French makeup artist Audrey Lefevre, who worked with Donald Trump’s family during the 2017 inauguration, offered a more grounded assessment in an interview with The Independent. “I don’t think President Trump wears a lot of makeup all the time, because I don’t think he likes that,” she said. “Obviously, for TV you have to, it’s kind of mandatory. But it’s mostly a spray tan in my opinion.”
Liz Truss tweeted that Trump is ‘always right’, in a fresh blow to the president pic.twitter.com/Lj15UOfVMz
— Have I Got News For You (@haveigotnews) February 16, 2026
Her reasoning was straightforward and, frankly, obvious to anyone with a trained eye: “As a makeup artist, this is my opinion because we can see otherwise on his hairline, he’s very fair-skinned, very blond, very fair-skinned.”
In other words, without the tan, you get the man—in this case, a 79-year-old with the sort of fair, Northern European coloring that does not naturally veer toward pumpkin.
Lefevre even floated a possible purpose behind the obsession with staying bronzed: “Maybe to hide some skin issues or something like that,” she suggested, before adding that “it’s now makeup this orange situation.”
The tan itself became part of the performance. It signaled vitality, a kind of strange, perma-summer energy. And like everything else with Trump, once it was noticed and mocked, he doubled down on it.

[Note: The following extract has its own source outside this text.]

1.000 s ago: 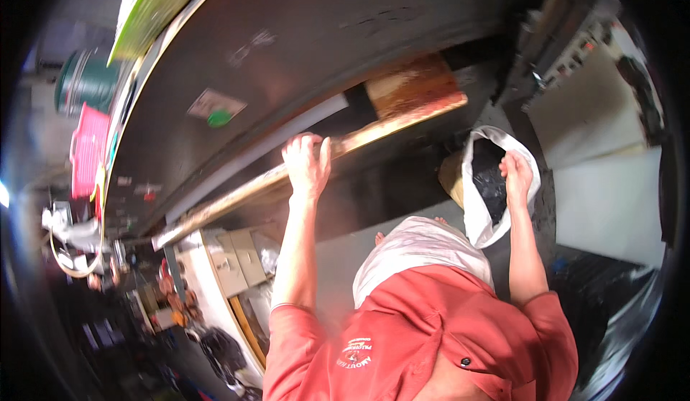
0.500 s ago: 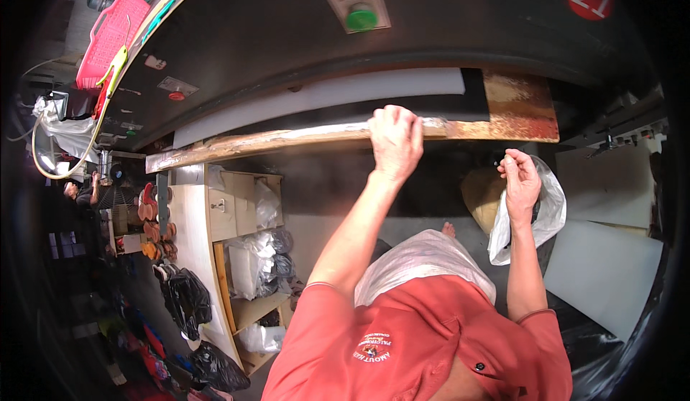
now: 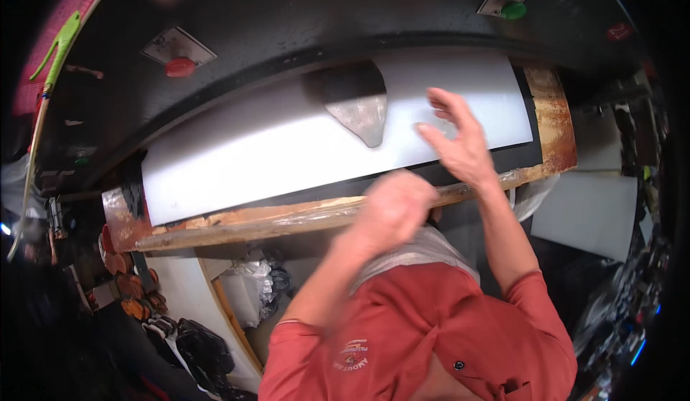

Why doesn’t someone who loves Donald Trump tell him how absolutely ridiculous he looks with all that bronzer — reportedly Bronx Colors-brand face makeup from Switzerland — slathered all over his face? pic.twitter.com/kYc8EgUpq0
— Jon Cooper 🇺🇸 (@joncoopertweets) April 12, 2024
Some online critics didn’t bother with nuance, saying flatly that he looked “ill” or “like death.” The comments were harsh, but they reveal something that’s harder to dismiss: when a man who has spent years micromanaging his image starts to abandon a defining cosmetic crutch, people notice—and they wonder why.
It’s entirely possible that the explanation is banal. Maybe he skipped a spray tan session. Maybe his team is rethinking the aesthetic now that he’s settled back into power. Maybe Florida lighting is less forgiving than campaign lighting. Not everything requires a conspiracy.
What is clear is that even a simple photograph, posted in support by a British politician still trying to rehabilitate her own disastrous 45-day premiership, can instantly become a referendum on Donald Trump’s body, age, and vanity. Truss wanted to underline that Trump was “Right about everything.” The internet decided to talk about his face.
Trump without makeup. They spackle his wrinkles and spray his face to give him the illusion of being younger. pic.twitter.com/m1zEWBGdqt
— Diana Manister (@DianaCialino) September 16, 2023
For a man who has always sold himself as larger than life, there’s something almost uncomfortably human about these new, paler images. Strip away the tan, and what you’re left with isn’t a meme or a brand. It’s just an aging politician in a red golf shirt, trying—as ever—to look invincible.